SGLang Diffusion supports a diffusers backend that runs any diffusers-compatible model through SGLang’s infrastructure using vanilla diffusers pipelines. This is useful for models without native SGLang implementations or models with custom pipeline classes.

Backend arguments

ArgumentValuesDescription
--backendauto (default), sglang, diffusersauto: prefer native SGLang, fallback to diffusers. sglang: force native (fails if unavailable). diffusers: force vanilla diffusers pipeline
--diffusers-attention-backendflash, _flash_3_hub, sage, xformers, nativeAttention backend for diffusers pipelines
--trust-remote-codeflagRequired for models with custom pipeline classes
--vae-tilingflagEnable VAE tiling for large image support (decodes tile-by-tile)
--vae-slicingflagEnable VAE slicing for lower memory usage (decodes slice-by-slice)
--dit-precisionfp16, bf16, fp32Precision for the diffusion transformer
--vae-precisionfp16, bf16, fp32Precision for the VAE

Example: running Ovis-Image-7B

Ovis-Image-7B is a 7B text-to-image model optimized for high-quality text rendering.
sglang generate \
  --model-path AIDC-AI/Ovis-Image-7B \
  --backend diffusers \
  --trust-remote-code \
  --diffusers-attention-backend flash \
  --prompt "A serene Japanese garden with cherry blossoms" \
  --height 1024 \
  --width 1024 \
  --num-inference-steps 30 \
  --save-output \
  --output-path outputs \
  --output-file-name ovis_garden.png

Extra diffusers arguments

For pipeline-specific parameters not exposed via CLI, use diffusers_kwargs in a config file:
config.json
{
  "model_path": "AIDC-AI/Ovis-Image-7B",
  "backend": "diffusers",
  "prompt": "A beautiful landscape",
  "diffusers_kwargs": {
    "cross_attention_kwargs": {"scale": 0.5}
  }
}
sglang generate --config config.json

Cache-DiT acceleration

Users on the diffusers backend can leverage Cache-DiT acceleration by loading custom cache configs from a YAML file.

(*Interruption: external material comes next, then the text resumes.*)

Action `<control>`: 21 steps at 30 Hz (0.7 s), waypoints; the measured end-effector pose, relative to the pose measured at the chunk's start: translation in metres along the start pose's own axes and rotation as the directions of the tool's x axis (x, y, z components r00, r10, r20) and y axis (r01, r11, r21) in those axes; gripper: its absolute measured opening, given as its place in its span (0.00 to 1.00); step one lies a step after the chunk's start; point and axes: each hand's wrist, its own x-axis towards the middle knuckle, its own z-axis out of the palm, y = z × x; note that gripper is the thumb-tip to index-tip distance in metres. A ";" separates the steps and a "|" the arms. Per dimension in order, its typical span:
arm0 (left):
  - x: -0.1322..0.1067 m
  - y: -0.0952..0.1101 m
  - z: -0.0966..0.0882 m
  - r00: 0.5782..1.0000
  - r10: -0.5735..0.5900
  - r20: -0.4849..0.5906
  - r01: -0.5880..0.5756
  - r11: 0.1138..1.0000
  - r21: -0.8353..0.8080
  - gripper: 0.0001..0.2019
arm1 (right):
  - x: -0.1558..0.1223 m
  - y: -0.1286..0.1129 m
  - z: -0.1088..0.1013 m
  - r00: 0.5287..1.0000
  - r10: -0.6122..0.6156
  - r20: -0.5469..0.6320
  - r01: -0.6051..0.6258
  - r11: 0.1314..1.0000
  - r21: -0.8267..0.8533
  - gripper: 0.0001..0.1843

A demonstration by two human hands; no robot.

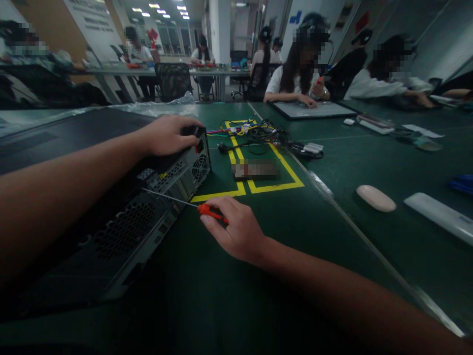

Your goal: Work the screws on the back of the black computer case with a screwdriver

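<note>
A black desktop computer case lies on its side at the left, its metal rear panel with a round fan grille and slots facing me. My left hand rests over the case's far rear corner, thumb on the near side and fingers curled toward the edge; their tips are partly hidden. My right hand is closed around the orange handle of a screwdriver. The long thin shaft points left, and its tip is close to the case's rear edge. Whether the tip touches a screw I cannot tell.
Past the case lie bundled black cables and a small blurred box inside yellow tape lines. A pinkish oval object and a white bar are at right. Across the green table, a person works on a flat panel.
</note>
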 end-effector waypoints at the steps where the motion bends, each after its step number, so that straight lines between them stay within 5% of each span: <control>1: 0.000 0.000 0.000 1.000 -0.003 0.004 0.003 1.000 -0.004 0.41 | 0.000 0.000 0.000 1.000 0.000 -0.002 0.000 1.000 -0.010 0.14; 10: 0.000 0.001 0.000 1.000 0.002 0.000 -0.002 1.000 0.007 0.42 | -0.001 -0.001 0.001 1.000 -0.007 -0.007 0.007 0.999 0.049 0.17; 21: 0.001 -0.002 0.000 1.000 0.012 0.004 -0.012 1.000 0.018 0.41 | 0.000 0.002 0.002 1.000 0.008 0.019 -0.009 0.999 0.040 0.10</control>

See the Cache-DiT documentation for details.

Cloud storage support

The server supports automatically uploading generated artifacts to S3-compatible cloud storage (AWS S3, MinIO, Alibaba Cloud OSS, Tencent Cloud COS). The workflow is: Generate -> Upload -> Delete local file. The API response returns the public URL of the uploaded object.
  1. Install boto3
pip install boto3
  1. Set environment variables
export SGLANG_CLOUD_STORAGE_TYPE=s3
export SGLANG_S3_BUCKET_NAME=my-bucket
export SGLANG_S3_ACCESS_KEY_ID=your-access-key
export SGLANG_S3_SECRET_ACCESS_KEY=your-secret-key

# Optional: custom endpoint for MinIO/OSS/COS
export SGLANG_S3_ENDPOINT_URL=https://minio.example.com
  1. Launch the server
sglang serve --model-path MODEL_PATH
See the environment variables reference for all storage-related variables.